Let's Get Technical – April 2025

1. Feasibility of Polyphosphoric Acid in Emulsified Asphalt Modification: Emulsification Characteristics, Rheological Properties, and Modification Mechanism

The research paper investigates the feasibility of using polyphosphoric acid (PPA) to modify emulsified asphalt, focusing on its emulsification characteristics, rheological properties, compatibility, and modification mechanisms. The study prepared PPA-modified emulsified asphalt with different dosages (0%, 0.5%, 1.0%, 1.5%, and 2.0%) and evaluated its properties, including evaporation residue, storage stability, and rheological performance using dynamic shear rheometer tests. Additionally, Fourier transform infrared spectroscopy (FTIR) and fluorescence microscopy (FM) were employed to analyze the chemical composition and microscopic characteristics of the modified asphalt.
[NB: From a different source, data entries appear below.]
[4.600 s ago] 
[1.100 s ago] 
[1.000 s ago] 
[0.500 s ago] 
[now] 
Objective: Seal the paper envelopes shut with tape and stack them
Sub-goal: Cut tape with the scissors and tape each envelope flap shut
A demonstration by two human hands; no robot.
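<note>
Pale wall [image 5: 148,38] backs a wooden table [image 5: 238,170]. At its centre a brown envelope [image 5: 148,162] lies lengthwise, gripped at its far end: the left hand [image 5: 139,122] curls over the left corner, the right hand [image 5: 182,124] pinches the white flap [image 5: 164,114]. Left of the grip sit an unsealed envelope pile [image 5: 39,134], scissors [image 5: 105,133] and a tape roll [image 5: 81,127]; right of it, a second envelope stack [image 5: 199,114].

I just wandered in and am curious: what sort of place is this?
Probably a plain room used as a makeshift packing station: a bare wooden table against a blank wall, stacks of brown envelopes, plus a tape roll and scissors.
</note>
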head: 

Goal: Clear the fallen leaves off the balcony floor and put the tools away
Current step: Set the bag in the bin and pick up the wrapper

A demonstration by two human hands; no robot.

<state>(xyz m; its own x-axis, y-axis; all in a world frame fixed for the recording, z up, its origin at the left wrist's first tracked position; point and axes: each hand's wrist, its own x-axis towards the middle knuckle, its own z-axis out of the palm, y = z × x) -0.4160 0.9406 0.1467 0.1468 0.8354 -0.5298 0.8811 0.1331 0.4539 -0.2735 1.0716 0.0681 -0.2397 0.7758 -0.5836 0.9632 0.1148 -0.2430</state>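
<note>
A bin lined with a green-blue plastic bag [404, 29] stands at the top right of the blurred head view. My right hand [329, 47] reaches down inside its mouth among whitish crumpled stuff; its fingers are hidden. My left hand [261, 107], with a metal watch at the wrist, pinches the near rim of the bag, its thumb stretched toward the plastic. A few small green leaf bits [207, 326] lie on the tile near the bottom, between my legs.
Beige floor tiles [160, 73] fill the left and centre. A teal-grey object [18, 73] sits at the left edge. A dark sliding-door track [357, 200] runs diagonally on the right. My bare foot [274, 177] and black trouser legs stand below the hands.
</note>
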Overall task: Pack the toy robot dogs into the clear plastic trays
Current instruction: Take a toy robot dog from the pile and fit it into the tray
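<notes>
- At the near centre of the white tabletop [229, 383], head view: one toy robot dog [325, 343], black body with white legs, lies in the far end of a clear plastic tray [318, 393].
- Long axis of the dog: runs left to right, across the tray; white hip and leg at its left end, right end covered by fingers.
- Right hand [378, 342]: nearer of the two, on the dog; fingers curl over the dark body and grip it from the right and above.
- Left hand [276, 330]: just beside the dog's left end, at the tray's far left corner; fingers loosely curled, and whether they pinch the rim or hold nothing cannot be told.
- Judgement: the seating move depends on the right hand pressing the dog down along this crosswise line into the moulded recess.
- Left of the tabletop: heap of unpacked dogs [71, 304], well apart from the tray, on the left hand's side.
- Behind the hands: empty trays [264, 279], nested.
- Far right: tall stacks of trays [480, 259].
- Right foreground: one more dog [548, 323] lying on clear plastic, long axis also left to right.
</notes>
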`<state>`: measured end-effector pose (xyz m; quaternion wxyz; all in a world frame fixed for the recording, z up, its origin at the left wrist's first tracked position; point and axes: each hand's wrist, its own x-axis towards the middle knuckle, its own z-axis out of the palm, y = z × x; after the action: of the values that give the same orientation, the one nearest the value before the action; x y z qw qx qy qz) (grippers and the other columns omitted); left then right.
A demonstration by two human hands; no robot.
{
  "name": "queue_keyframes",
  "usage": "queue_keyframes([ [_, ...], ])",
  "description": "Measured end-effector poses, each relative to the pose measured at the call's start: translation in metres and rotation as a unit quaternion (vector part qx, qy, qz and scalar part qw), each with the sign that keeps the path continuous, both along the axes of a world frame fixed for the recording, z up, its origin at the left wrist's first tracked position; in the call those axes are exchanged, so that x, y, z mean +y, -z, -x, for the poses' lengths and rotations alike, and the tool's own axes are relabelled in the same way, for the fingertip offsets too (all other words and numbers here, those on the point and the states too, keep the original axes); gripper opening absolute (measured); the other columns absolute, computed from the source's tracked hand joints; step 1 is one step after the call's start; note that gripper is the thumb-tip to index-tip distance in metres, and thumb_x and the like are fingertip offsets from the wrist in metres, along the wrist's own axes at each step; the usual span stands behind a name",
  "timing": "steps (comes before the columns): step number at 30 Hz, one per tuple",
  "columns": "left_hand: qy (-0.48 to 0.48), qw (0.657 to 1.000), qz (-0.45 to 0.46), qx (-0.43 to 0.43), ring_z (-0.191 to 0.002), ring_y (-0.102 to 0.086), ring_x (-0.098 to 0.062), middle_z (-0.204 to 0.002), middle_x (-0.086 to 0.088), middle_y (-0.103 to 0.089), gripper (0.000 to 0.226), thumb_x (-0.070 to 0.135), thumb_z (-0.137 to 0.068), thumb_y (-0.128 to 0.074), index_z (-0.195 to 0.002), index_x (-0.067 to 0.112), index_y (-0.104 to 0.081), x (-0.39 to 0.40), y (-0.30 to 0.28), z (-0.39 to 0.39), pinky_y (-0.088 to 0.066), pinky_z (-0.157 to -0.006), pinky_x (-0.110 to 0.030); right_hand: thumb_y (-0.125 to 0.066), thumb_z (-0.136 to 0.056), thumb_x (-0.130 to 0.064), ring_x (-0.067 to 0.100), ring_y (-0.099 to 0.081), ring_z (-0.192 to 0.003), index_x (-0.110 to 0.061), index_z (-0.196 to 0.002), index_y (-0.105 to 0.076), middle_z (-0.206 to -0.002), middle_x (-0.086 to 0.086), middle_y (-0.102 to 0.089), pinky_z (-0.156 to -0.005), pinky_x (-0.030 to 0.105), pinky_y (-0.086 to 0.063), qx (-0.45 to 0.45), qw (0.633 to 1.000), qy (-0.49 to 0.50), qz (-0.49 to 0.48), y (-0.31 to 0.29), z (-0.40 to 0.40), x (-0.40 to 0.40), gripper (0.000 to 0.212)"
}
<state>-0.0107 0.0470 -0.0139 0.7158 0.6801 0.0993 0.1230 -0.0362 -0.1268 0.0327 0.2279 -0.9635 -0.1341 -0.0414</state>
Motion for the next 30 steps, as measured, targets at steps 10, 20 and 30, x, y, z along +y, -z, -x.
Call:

The results showed that increasing PPA dosage initially decreased the softening point of the modified emulsified asphalt, then increased it, while penetration and ductility first increased and then decreased. The study found that PPA modification improved high-temperature stability, fatigue properties, and low-temperature performance, with optimal compatibility achieved at a PPA dosage of 1.0%. However, excessive PPA dosage led to particle aggregation, weakening the modification effect. The study also noted that PPA underwent hydrolysis within the emulsified asphalt system, resulting in distinct modification mechanisms compared to base asphalt.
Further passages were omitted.